## What is required
In the entries below, which lines run from the one containing "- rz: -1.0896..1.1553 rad" to the one containing "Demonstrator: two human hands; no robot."? Copy exactly those lines, ends included, and no others.

(Saved data entries)
***
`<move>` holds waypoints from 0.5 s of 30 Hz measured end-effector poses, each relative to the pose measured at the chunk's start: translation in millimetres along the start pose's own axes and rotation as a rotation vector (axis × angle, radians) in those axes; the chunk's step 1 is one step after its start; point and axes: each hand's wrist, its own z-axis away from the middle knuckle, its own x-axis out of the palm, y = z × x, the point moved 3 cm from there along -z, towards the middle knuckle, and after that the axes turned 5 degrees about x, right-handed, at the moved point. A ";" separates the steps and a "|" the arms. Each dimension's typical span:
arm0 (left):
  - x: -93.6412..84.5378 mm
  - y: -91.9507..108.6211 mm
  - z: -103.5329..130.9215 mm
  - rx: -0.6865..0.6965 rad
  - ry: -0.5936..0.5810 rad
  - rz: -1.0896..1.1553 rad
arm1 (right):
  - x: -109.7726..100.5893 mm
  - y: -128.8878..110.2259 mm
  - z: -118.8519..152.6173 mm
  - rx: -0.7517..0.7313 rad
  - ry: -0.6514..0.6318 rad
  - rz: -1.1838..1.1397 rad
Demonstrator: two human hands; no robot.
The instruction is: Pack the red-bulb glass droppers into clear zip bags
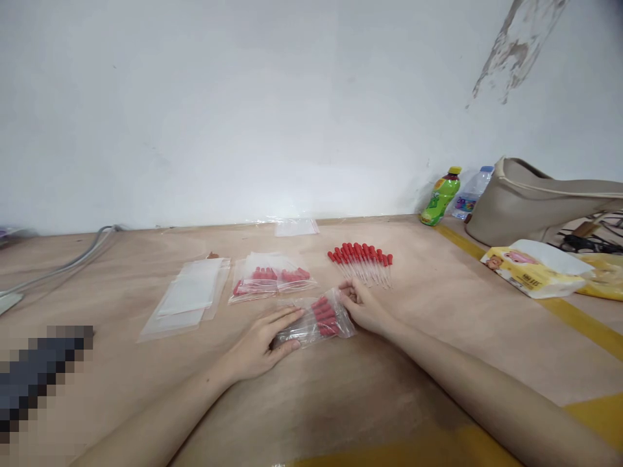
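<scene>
A clear plastic bag (312,322) lies on the table between my hands, with several red-bulbed droppers (325,316) inside. My left hand (265,340) rests on the bag's left end, fingers stretched out flat and thumb apart. At the right end, the curled fingers of my right hand (359,303) pinch the bag's edge. Beyond my right hand, loose red-bulbed glass droppers (361,256) are fanned out side by side. Filled zip bags (270,275) with red bulbs showing lie behind my left hand. Flat zip bags (187,292) are stacked farther left.
Against the wall stand a green bottle (440,198) and a clear bottle (471,194), with a beige bag (520,201) beside them. A yellow tissue pack (533,269) sits at right. A cable (73,263) and a pixelated dark object (43,376) are at left.
</scene>
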 end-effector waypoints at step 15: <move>-18.7 -6.2 -3.1 -0.025 0.336 -0.377 | -27.6 -18.0 0.3 0.277 -0.299 -0.482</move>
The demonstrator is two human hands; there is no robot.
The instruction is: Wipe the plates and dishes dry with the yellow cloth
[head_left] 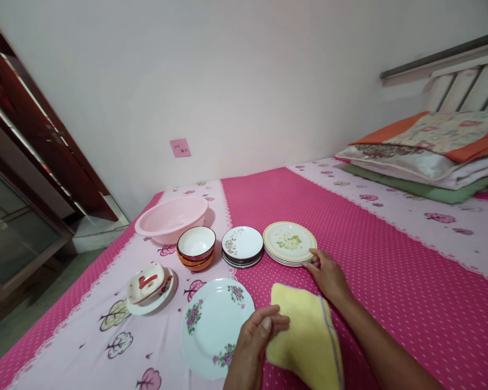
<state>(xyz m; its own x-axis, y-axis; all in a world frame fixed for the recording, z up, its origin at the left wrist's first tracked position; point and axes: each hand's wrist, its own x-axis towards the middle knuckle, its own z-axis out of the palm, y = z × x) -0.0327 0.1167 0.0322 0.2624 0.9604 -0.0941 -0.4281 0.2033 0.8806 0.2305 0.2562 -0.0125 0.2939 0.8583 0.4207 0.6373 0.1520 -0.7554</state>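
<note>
My right hand (324, 271) pinches the near right rim of the top cream plate (290, 241), which has a yellow edge and a green floral print. That plate rests on a stack of similar plates. My left hand (260, 327) has its fingers stretched to the right in front of a yellow cloth (303, 330) with a purple edge; no grip on the cloth shows. Left of this hand lies a large pale plate (215, 325) with purple flowers, partly covered by the wrist. Beside the cream stack sits a stack of white, dark-rimmed plates (243, 242).
Stacked bowls (196, 244) stand left of the plates, before a pink basin (171, 219). A squarish dish (146, 283) rests on a white plate (154, 309) at the left. Folded bedding (423, 157) is piled at the far right. A wall (244, 108) rises behind the pink bedspread (390, 281).
</note>
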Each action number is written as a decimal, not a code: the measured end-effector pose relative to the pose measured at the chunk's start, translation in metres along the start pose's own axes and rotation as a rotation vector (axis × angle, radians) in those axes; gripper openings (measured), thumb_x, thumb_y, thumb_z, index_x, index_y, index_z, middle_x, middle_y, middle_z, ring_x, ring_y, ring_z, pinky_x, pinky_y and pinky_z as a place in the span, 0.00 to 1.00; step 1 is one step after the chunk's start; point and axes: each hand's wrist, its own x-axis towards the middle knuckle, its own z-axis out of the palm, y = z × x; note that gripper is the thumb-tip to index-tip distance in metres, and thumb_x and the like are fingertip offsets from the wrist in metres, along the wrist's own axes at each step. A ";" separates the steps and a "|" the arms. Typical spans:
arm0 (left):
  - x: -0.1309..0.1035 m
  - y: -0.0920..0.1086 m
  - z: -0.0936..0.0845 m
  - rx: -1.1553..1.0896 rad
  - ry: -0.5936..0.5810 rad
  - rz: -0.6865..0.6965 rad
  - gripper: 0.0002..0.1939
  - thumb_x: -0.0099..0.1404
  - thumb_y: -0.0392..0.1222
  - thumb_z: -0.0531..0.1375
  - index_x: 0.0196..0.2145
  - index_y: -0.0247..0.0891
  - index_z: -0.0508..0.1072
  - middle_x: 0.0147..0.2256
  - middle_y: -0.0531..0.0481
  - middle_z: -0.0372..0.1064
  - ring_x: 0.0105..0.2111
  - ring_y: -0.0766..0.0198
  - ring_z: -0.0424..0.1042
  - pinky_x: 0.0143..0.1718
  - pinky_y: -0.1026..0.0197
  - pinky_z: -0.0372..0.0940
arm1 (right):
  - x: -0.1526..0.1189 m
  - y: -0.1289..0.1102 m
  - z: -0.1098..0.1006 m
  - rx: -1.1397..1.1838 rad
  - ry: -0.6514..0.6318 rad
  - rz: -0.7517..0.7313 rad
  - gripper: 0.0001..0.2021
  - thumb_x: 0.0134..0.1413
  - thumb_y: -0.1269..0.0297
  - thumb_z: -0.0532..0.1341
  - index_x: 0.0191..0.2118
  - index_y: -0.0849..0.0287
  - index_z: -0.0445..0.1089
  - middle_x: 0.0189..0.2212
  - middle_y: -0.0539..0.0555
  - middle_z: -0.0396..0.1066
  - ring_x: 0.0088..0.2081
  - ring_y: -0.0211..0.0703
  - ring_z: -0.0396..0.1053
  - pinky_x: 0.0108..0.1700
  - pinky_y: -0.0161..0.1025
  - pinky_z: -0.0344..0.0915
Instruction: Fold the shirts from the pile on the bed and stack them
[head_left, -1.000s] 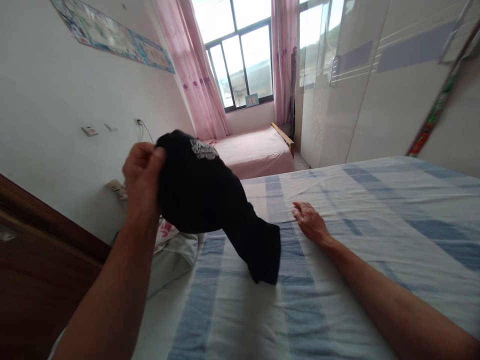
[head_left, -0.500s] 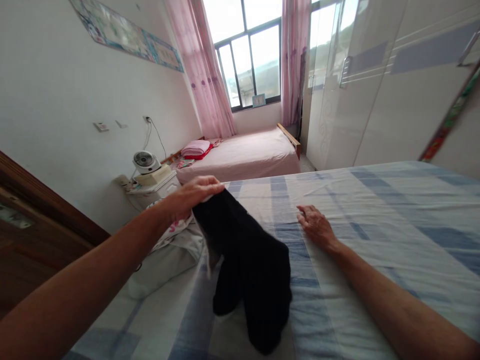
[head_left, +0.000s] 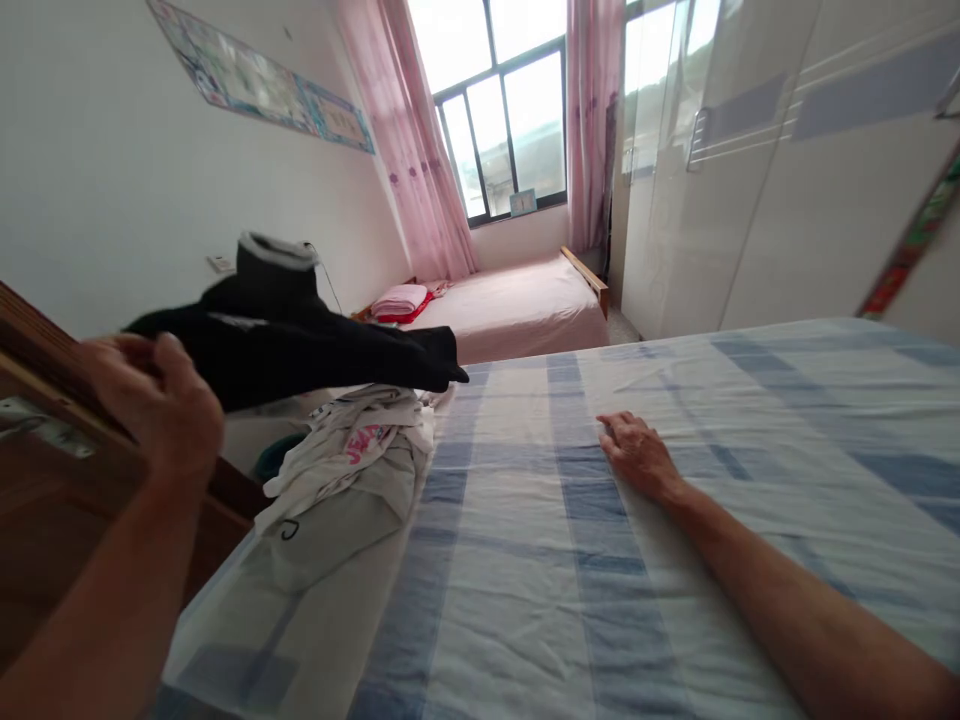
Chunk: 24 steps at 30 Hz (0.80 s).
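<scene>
My left hand [head_left: 161,400] is raised at the far left, its fingers closed on a black garment [head_left: 277,350]. The cloth stretches out to the right in mid-air, over a pile of clothes, and a pale-edged opening shows on its upper side. Whether it is a top or a pair of trousers I cannot tell. Below it lie crumpled white and grey clothes [head_left: 352,480], one with pink lettering, at the bed's left edge. My right hand [head_left: 637,455] rests palm down on the blue-and-white checked sheet [head_left: 517,560], fingers loosely spread and holding nothing.
A second bed [head_left: 517,310] with a pink sheet stands below the window, folded pink cloth [head_left: 401,298] on it. White wardrobe doors [head_left: 720,220] line the right side. A brown wooden piece [head_left: 90,530] borders the bed at left.
My left hand has swung left with the black garment, lifting it off the middle of the bed and up over the clothes pile. My right hand has stayed on the sheet.
</scene>
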 end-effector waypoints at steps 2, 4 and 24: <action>-0.029 -0.028 0.015 0.225 0.115 -0.096 0.15 0.65 0.50 0.48 0.44 0.38 0.61 0.40 0.44 0.67 0.46 0.46 0.68 0.42 0.47 0.62 | -0.001 0.000 -0.001 -0.028 -0.008 -0.013 0.17 0.57 0.66 0.51 0.51 0.61 0.67 0.47 0.59 0.69 0.48 0.49 0.65 0.47 0.43 0.58; -0.056 -0.046 0.027 0.435 -0.292 -0.188 0.14 0.62 0.51 0.52 0.39 0.39 0.65 0.31 0.44 0.69 0.36 0.44 0.72 0.34 0.48 0.63 | -0.002 -0.001 -0.001 -0.045 -0.013 -0.028 0.16 0.57 0.67 0.52 0.50 0.61 0.67 0.47 0.59 0.69 0.47 0.48 0.65 0.46 0.43 0.58; -0.176 0.082 0.222 0.056 -0.856 0.424 0.24 0.68 0.53 0.49 0.57 0.43 0.65 0.64 0.41 0.50 0.64 0.48 0.47 0.59 0.40 0.49 | 0.020 0.015 -0.022 -0.135 0.015 -0.058 0.21 0.60 0.59 0.49 0.57 0.56 0.63 0.58 0.59 0.61 0.58 0.49 0.58 0.54 0.48 0.57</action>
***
## Exercise answer
  - rz: -1.0896..1.1553 rad
arm1 (right):
  - x: -109.7726..100.5893 mm
  - y: -128.8878..110.2259 mm
  - z: -118.8519..152.6173 mm
  - rx: -0.7517..0.7313 rad
  - ry: -0.6514..0.6318 rad
  - rz: -1.1838..1.1397 rad
Demonstrator: two human hands; no robot.

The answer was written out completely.